While I have encountered a corrupted chunk on a rare occasion or two before, and had to take care to delete them manually, more frequently I’ve had situations where Duplicacy/Vertical Backup has created a lot of 0 byte chunks/snapshot files.
Usually this is as a result of out-of-disk space. Now obviously I should monitor disk space and alert before this becomes a problem, but one of the other issues I’m dealing with on one header-less system is Duplicacy (CLI) sometimes not pruning enough of what it should. I can’t yet pin-point why this issue is occurring; only that logs fill up with 'Marked fossil ’ and nothing else (no deleted fossils, no fossil collection saved at the end). As a result, the disk fills up after a couple months and I have to perform an -exclusive -exhaustive
prune and everything is right again. Lots of disk space freed, pruning starts working again.

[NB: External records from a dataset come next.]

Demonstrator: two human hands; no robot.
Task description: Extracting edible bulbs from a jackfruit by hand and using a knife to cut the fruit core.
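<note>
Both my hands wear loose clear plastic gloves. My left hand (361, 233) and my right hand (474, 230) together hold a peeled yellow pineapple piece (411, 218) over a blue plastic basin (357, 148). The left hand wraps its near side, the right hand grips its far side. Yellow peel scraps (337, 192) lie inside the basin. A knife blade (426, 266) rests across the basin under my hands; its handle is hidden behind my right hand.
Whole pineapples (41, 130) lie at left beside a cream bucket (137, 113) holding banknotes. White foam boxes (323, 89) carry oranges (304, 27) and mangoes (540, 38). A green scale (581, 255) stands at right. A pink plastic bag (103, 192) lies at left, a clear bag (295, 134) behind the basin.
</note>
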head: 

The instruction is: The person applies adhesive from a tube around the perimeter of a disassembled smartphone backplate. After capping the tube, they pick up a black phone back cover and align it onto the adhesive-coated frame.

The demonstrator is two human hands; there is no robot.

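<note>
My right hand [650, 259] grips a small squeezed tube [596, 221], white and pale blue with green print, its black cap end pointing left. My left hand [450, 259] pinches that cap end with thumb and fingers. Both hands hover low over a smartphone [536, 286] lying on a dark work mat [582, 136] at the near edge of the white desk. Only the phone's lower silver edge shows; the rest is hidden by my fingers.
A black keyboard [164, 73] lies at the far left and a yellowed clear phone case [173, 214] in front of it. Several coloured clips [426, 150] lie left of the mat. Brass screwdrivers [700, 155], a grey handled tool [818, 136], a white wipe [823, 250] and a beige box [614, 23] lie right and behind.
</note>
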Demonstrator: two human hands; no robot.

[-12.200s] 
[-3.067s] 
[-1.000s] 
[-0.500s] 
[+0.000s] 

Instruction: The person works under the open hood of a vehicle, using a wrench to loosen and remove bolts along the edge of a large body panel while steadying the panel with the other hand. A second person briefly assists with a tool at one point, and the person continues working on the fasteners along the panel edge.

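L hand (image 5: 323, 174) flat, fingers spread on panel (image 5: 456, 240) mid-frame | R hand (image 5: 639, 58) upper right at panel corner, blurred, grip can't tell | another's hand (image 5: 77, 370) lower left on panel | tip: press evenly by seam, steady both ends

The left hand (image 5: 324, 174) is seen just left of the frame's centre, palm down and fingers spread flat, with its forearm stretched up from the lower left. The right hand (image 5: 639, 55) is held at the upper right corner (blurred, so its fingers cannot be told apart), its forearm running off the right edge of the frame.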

IMO Duplicacy needs an ability to self-heal a backup storage - particularly with 0-byte chunks/snapshots - and possibly provably bad chunks. Otherwise the user needs to manually tinker with said storage - an added pain if it’s cloud-based, since a different tool is necessary - and mistakes can happen.
Instead of deleting bad chunks, could it not rename them to .bad when the user, specifically, asks it to -heal
during a check operation?
Then, after a heal, the recommended strategy might be to run the next backup with a new flag (saw it mentioned recently) that skips loading the chunk cache from the previous backup, and doesn’t assume all chunks are present and forcefully checks before each attempt to upload.
This is better than changing the snapshot ID to force a complete re-upload and optionally changing it back, as the user may want to keep the same ID. And better than the user manually deleting chunks from a storage in order to get back up and running again.
Also, the logging related to whether a chunk is file data or metadata could be improved, as the possible remedies change depend on which is which.